[Exercise details]: Leaving pictures aside, set down each line exactly, from the first line of the data to the line with "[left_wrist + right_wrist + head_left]", both included.

⁂

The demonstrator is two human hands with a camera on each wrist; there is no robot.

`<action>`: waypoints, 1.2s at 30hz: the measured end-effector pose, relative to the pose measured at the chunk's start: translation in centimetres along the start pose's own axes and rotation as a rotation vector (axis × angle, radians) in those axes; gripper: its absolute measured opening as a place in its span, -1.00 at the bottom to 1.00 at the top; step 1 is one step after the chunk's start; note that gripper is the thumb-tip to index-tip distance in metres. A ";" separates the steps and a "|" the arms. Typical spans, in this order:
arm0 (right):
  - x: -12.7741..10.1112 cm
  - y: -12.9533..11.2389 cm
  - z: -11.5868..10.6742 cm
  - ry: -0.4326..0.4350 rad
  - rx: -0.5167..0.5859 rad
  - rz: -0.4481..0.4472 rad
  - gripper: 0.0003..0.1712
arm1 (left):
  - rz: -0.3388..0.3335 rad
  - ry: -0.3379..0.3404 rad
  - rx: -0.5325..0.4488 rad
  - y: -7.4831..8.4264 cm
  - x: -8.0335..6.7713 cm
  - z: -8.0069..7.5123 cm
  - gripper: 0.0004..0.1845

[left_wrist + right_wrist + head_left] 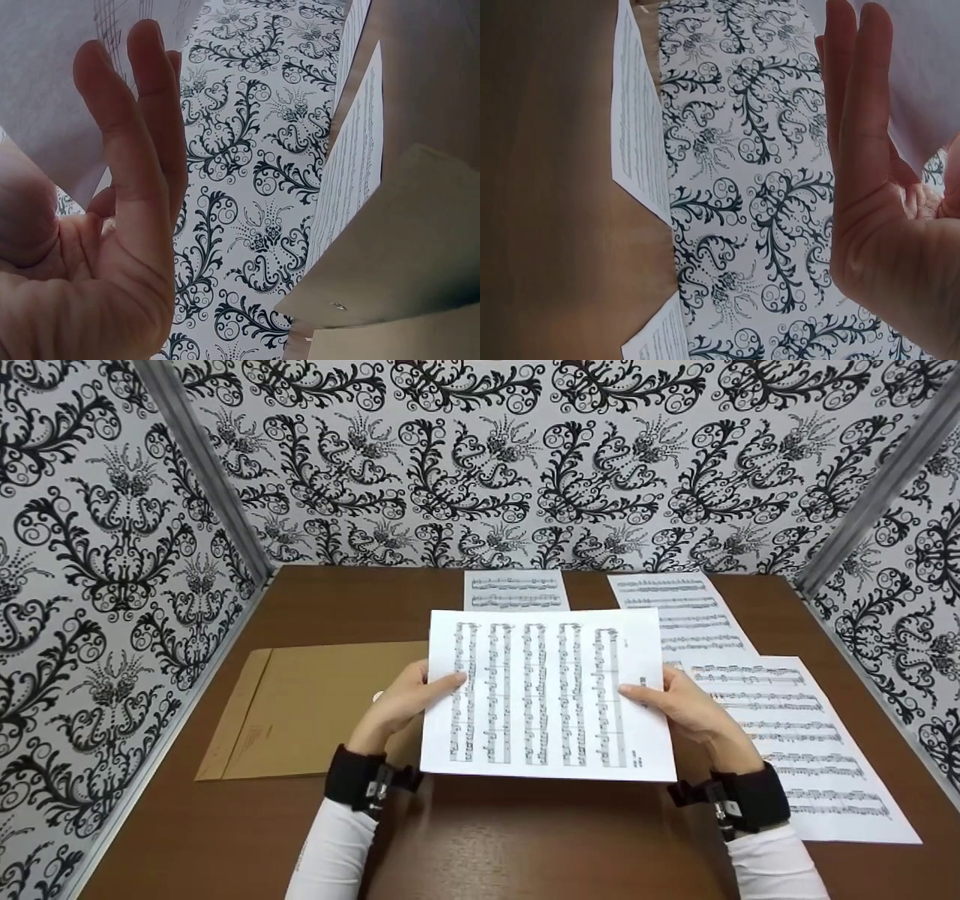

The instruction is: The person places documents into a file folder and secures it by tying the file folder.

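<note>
We see a brown wooden counter (225, 840) filling the lower frame, a tan manila envelope (300, 712) lying at centre left, and three white sheets of printed music (795, 735) at upper and lower right. At centre, held above the counter, is a white sheet of music turned sideways (544, 694). The left hand (401, 701) and right hand (694, 709) each pinch a side edge, thumb on top, fingers straight beneath. So light a grip could let the sheet sag, slip or crease.

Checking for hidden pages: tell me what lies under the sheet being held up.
Under the held sheet the brown table shows, the envelope's right edge runs beneath it, another sheet pokes out behind. The rest is covered.
</note>
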State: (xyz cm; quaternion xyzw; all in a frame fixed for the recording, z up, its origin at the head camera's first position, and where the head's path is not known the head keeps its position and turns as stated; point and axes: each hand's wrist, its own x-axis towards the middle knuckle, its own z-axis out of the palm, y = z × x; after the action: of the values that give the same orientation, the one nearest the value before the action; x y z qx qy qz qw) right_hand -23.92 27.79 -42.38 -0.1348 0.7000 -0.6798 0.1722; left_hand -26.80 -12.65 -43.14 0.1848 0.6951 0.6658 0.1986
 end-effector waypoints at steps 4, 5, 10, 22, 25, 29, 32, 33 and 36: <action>0.3 0.3 0.4 0.006 -0.034 0.008 -0.70 | -0.007 0.003 0.003 -0.1 0.0 -0.2 -0.59; 0.4 0.4 0.5 0.012 -0.043 0.008 -0.70 | -0.008 0.003 0.004 -0.2 -0.1 -0.3 -0.59; 0.7 0.6 0.8 0.027 -0.074 -0.001 -0.69 | -0.027 0.016 0.018 -0.1 -0.3 -0.7 -0.61; 2.4 -0.3 0.9 0.095 -0.185 0.082 -0.51 | -0.101 0.188 0.152 0.7 -1.5 -2.6 -0.53; 2.9 -1.1 1.0 0.116 -0.216 0.111 -0.44 | -0.119 0.236 0.207 0.6 -1.8 -3.1 -0.54; 3.8 -2.0 1.1 0.126 -0.265 0.127 -0.43 | -0.158 0.312 0.329 0.1 -1.8 -3.2 -0.53; 4.6 -2.6 1.2 0.129 -0.324 0.138 -0.41 | -0.186 0.349 0.467 -0.3 -1.7 -3.0 -0.48; 4.8 -2.8 1.3 0.128 -0.340 0.144 -0.42 | -0.197 0.355 0.509 -0.5 -1.6 -2.9 -0.45; 5.6 -3.2 1.5 0.132 -0.392 0.160 -0.42 | -0.232 0.357 0.617 -0.9 -1.4 -2.5 -0.36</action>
State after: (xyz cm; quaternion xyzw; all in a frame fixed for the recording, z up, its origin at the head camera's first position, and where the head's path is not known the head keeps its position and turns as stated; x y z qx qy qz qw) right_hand -28.48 23.93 -39.58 -0.0650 0.8371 -0.5220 0.1502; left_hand -26.92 -15.56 -43.90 0.0371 0.9030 0.4198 0.0832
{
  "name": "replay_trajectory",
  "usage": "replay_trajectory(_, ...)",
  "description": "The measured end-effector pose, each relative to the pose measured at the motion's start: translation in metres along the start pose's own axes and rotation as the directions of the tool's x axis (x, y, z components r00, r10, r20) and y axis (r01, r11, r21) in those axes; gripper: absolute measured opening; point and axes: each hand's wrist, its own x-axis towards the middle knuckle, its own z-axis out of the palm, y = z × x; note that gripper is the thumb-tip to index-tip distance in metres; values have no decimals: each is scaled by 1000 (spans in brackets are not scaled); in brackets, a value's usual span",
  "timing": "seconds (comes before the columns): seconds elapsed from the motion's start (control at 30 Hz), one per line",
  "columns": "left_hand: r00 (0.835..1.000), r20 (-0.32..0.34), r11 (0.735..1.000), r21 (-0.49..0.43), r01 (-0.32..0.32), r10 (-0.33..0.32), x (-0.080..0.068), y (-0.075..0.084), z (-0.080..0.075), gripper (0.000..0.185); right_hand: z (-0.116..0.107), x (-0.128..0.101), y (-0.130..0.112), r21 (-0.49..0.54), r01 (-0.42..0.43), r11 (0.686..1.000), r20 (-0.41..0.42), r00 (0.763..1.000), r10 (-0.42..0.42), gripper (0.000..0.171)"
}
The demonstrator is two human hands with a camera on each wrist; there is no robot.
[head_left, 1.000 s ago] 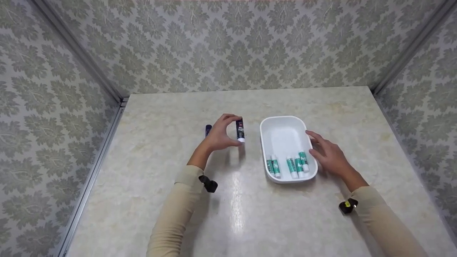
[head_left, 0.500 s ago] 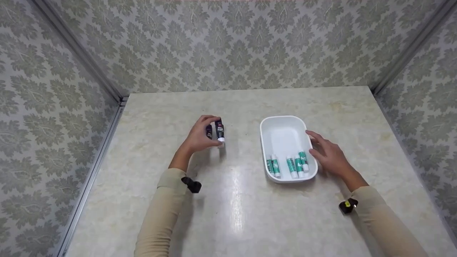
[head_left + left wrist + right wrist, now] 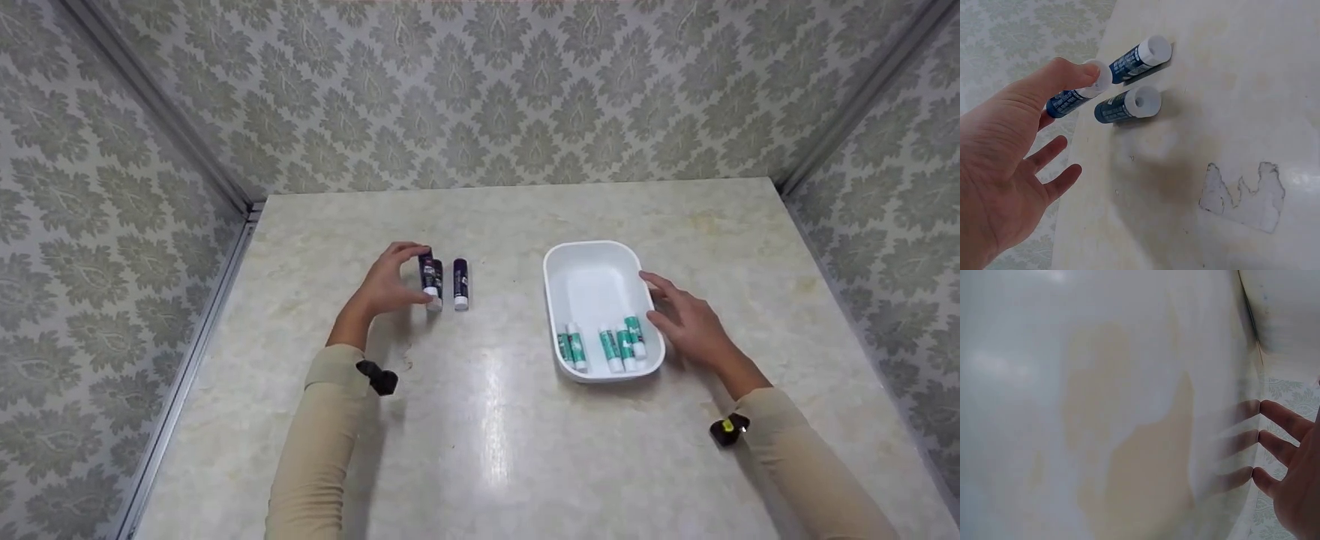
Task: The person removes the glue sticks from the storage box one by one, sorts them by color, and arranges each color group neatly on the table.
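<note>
My left hand [image 3: 391, 281] pinches a purple glue stick [image 3: 433, 285] end to end, with the thumb on its white cap. In the left wrist view that glue stick [image 3: 1071, 99] hangs slightly above the table while the other fingers [image 3: 1053, 160] spread loosely. Two more purple sticks [image 3: 1129, 106] lie side by side on the marble table; one of them [image 3: 460, 282] lies free to the right of the hand. My right hand [image 3: 686, 322] rests with straight fingers against the right wall of a white tray [image 3: 592, 249]. Several green-and-white glue sticks [image 3: 611, 346] lie in the tray's near end.
Patterned walls close off the table [image 3: 495, 450] at the back and on both sides, with a metal rail [image 3: 187, 375] along the left edge. The right wrist view shows only my fingertips [image 3: 1280, 417] against a blurred glossy white surface.
My left hand moved left, away from the tray, carrying a purple stick. A stick now lies free where the hand was half a second ago. The right hand stayed at the tray.
</note>
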Motion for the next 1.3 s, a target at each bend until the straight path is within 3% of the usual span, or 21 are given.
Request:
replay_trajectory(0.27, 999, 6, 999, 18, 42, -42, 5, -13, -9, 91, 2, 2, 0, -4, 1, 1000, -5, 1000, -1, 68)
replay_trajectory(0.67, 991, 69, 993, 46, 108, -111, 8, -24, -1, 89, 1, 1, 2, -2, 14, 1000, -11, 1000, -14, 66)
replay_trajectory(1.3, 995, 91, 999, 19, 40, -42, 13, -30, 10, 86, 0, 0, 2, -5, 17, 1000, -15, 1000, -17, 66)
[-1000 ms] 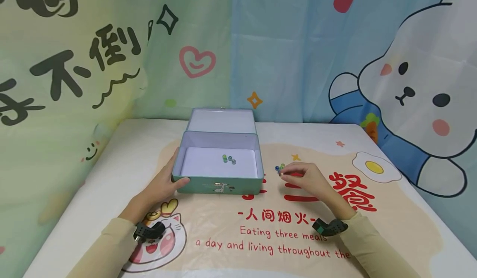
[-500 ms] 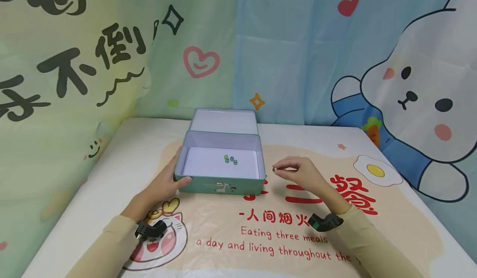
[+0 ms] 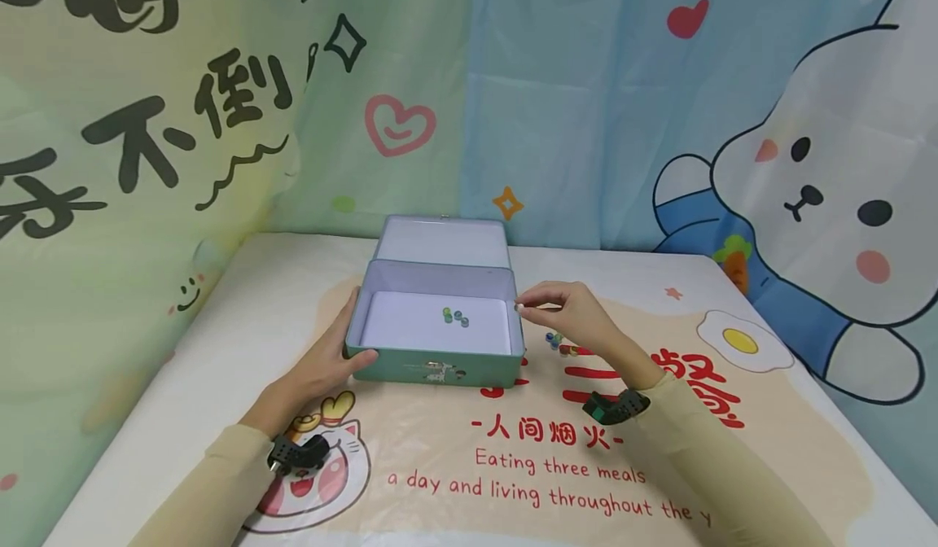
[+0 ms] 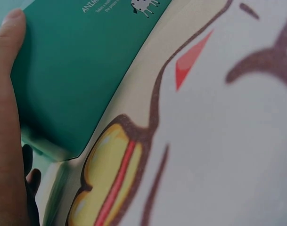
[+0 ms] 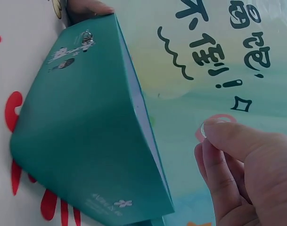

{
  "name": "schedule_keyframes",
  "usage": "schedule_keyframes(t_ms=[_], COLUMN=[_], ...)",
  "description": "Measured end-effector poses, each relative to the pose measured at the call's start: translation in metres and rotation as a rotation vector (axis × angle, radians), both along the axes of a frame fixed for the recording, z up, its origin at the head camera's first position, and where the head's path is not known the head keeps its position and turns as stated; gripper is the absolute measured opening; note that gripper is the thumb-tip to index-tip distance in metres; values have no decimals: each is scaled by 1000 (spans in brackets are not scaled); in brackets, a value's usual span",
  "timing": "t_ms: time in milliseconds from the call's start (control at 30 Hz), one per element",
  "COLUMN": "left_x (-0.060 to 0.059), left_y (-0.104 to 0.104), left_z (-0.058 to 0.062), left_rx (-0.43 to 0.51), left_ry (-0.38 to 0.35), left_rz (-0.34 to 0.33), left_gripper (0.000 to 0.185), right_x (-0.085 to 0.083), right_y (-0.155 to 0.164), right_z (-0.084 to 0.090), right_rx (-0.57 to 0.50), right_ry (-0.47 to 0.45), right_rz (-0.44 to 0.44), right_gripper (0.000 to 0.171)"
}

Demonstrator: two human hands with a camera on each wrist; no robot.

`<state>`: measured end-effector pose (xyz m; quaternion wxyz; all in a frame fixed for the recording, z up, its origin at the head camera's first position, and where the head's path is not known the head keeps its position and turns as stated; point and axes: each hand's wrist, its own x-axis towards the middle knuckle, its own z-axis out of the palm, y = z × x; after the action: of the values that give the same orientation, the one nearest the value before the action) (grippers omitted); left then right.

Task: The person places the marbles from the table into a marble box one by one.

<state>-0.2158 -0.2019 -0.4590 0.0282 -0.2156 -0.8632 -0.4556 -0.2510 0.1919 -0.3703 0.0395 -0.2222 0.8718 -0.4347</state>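
A green tin box (image 3: 434, 368) stands on the table with its lid (image 3: 443, 242) raised at the back. Inside, on the pale floor, lie several small green and blue glass marbles (image 3: 449, 316). My left hand (image 3: 318, 364) grips the box's left front corner, thumb on the front wall; the left wrist view shows the thumb (image 4: 6, 52) against the green side. Just off the right rim, my right hand (image 3: 564, 316) pinches a small clear marble (image 5: 203, 130) between thumb and fingertips. Most of that marble is hidden.
More loose marbles (image 3: 554, 339) lie on the table to the right of the box, partly below my right hand. A printed cloth (image 3: 542, 482) covers the table. Behind it hangs a printed curtain (image 3: 542, 124).
My right hand has left the loose marbles and moved left and away from me, up to the box's right rim, with a marble pinched. The left hand keeps its grip on the box.
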Motion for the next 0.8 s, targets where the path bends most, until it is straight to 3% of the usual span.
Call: schedule_keyframes(t_ms=[133,367,600,800], left_x=[4,-1,-6,-5], left_y=[-4,-3,-5,-10], left_z=[1,7,20,26], left_rx=[-25,-62,-185,-244], left_ry=[-2,28,45,17], left_rz=[8,-13,-15,-5], left_gripper=[106,101,94,99], right_x=[-9,-29,-48,-59], right_y=[-15,-32,-41,-52], right_z=[0,4,11,14], right_rx=[3,44,116,165], right_ry=[-15,-15,1,2], right_rz=[24,47,70,66], right_gripper=[25,23,25,26])
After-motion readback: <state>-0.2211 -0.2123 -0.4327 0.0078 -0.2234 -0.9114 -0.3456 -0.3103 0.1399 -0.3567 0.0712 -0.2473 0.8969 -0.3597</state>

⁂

[Written answer]:
The demonstrator is two human hands with a camera on each wrist; there is no robot.

`<action>`: waypoints, 1.2s at 30hz: the measured end-effector pose, relative to the pose measured at the chunk's start: translation in centimetres along the start pose's own axes and rotation as a rotation vector (axis × angle, radians) in those axes; gripper: its absolute measured opening as a place in its span, -1.00 at the bottom to 1.00 at the top; step 1 is one step after the chunk's start; note that gripper is the thumb-tip to index-tip distance in metres. A ";" separates the steps and a "|" the arms. Typical spans, in this order:
arm0 (right):
  - x: -12.7741..10.1112 cm
  - y: -12.9533..11.2389 cm
  - z: -11.5868..10.6742 cm
  - ry: -0.4326..0.4350 rad
  - rx: -0.5167..0.5859 rad
  - rz: -0.4481..0.4472 rad
  - gripper: 0.0003..0.1712
arm1 (left):
  - rz: -0.3388..0.3335 rad
  - ry: -0.3379..0.3404 rad
  - rx: -0.5325..0.4488 rad
  - y: -7.4831..8.4264 cm
  - x: -8.0335..6.7713 cm
  - z: -8.0069..7.5123 cm
  - gripper: 0.0004..0.1845

[left_wrist + right_wrist + head_left] 

Nothing else belongs to this answer.